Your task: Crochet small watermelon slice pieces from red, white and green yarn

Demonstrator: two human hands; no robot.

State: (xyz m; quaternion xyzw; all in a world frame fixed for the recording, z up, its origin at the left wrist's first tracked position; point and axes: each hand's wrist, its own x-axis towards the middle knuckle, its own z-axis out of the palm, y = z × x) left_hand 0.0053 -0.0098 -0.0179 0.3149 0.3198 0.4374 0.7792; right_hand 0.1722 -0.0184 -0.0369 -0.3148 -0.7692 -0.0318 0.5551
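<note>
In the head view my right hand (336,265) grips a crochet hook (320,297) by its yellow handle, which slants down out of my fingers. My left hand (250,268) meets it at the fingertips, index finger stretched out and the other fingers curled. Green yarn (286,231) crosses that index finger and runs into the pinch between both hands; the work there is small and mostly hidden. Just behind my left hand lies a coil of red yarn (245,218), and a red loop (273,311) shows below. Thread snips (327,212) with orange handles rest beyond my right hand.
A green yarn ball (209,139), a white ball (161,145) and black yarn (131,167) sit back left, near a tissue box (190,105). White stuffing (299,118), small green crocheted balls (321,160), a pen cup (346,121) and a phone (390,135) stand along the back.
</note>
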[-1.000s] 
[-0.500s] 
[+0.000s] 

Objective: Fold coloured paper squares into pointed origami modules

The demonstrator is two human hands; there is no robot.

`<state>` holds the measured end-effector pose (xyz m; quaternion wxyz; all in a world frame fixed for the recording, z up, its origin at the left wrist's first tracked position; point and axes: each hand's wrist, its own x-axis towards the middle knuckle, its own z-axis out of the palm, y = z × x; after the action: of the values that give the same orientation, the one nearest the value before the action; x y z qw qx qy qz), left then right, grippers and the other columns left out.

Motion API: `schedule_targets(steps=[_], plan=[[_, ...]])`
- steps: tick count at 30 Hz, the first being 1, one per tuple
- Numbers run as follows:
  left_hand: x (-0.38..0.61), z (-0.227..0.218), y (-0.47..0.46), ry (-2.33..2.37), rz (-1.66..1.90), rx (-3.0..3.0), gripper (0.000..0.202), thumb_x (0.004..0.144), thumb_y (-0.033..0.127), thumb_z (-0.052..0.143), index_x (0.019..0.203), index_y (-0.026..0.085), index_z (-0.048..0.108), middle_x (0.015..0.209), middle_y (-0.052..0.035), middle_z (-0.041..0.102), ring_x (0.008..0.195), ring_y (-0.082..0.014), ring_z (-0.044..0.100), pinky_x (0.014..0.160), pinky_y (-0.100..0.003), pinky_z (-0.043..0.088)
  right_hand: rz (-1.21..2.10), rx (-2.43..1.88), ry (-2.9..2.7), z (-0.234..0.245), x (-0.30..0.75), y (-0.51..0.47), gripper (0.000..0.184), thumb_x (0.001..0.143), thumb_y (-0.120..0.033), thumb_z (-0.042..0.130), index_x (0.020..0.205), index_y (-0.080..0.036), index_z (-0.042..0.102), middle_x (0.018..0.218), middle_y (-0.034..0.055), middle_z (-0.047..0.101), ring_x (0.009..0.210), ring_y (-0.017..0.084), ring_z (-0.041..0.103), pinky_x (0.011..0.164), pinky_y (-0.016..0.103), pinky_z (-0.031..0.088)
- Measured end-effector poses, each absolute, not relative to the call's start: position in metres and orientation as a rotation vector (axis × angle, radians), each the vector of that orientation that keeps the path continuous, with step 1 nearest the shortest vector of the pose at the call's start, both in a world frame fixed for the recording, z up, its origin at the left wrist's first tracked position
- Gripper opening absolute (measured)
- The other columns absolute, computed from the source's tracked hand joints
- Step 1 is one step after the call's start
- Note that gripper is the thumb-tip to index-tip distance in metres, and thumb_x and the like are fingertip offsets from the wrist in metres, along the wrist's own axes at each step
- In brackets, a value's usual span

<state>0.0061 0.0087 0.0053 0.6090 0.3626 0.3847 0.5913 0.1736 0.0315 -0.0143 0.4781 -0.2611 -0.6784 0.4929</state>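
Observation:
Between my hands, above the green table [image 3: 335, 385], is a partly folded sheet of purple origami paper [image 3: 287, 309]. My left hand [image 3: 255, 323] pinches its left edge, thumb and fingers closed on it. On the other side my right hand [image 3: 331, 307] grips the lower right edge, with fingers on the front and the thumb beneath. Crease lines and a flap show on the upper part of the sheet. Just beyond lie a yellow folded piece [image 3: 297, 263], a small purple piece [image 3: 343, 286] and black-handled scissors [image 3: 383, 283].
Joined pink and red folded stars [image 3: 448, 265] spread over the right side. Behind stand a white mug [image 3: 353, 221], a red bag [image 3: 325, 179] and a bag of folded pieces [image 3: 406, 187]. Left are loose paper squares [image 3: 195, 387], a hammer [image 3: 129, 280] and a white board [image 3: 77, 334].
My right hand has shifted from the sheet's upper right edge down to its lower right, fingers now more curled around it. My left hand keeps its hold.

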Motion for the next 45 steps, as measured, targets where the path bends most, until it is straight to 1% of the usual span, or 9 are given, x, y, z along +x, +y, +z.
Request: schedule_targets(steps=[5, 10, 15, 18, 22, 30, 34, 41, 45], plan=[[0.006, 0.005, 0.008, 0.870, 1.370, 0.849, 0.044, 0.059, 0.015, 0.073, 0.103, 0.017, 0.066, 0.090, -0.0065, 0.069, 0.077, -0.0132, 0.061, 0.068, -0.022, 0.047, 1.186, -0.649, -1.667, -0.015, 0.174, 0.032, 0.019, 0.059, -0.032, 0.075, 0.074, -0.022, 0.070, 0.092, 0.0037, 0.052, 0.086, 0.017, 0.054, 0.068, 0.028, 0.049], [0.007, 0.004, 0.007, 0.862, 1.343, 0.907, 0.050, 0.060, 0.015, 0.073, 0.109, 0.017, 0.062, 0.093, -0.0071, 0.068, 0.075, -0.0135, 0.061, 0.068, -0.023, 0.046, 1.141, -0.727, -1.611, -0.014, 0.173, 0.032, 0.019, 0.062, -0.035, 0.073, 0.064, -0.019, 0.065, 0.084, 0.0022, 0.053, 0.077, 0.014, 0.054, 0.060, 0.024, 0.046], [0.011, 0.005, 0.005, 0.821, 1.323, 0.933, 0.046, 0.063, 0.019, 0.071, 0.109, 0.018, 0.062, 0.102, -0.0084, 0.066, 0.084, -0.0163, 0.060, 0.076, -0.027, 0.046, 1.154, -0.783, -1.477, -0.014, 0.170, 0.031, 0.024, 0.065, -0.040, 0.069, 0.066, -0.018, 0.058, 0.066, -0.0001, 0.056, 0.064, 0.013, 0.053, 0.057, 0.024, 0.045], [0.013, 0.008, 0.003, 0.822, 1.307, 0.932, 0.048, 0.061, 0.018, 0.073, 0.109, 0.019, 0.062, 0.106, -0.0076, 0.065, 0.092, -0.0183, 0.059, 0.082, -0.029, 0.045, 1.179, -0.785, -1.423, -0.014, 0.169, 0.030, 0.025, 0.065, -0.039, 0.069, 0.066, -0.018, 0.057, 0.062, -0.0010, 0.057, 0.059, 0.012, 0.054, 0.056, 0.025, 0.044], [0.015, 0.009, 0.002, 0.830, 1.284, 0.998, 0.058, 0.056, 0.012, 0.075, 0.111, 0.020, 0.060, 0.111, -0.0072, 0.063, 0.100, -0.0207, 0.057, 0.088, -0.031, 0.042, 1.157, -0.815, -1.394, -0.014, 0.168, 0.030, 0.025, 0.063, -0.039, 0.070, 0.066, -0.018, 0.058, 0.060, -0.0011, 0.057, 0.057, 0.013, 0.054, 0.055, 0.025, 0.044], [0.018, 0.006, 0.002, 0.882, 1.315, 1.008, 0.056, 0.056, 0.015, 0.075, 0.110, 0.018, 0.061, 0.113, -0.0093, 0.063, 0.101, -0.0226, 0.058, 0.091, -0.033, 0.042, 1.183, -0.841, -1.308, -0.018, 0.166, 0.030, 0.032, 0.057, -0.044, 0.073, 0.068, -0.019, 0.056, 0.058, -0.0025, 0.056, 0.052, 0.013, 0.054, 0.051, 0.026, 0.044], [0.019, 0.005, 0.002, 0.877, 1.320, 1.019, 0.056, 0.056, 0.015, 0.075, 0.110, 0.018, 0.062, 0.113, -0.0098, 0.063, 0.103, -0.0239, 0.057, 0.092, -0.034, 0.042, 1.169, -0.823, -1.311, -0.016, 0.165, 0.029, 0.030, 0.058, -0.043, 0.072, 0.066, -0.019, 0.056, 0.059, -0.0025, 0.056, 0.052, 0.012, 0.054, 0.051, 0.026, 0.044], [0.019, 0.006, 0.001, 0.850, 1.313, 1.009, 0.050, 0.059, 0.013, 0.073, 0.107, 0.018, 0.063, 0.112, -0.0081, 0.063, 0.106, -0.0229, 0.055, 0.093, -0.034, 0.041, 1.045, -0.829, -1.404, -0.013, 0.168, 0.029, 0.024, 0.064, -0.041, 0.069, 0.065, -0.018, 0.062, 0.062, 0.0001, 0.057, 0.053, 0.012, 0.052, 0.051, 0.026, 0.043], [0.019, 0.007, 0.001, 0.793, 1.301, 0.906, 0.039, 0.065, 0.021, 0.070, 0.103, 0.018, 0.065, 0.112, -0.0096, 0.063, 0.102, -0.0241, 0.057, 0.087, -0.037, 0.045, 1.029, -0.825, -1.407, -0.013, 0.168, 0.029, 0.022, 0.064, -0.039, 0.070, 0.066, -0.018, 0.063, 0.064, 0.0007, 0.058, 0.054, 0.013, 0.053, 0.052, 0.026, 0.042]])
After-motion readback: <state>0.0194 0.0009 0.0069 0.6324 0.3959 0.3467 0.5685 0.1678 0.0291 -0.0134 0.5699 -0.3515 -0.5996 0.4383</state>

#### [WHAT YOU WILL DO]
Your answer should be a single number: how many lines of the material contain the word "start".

#### [ANSWER AREA]
2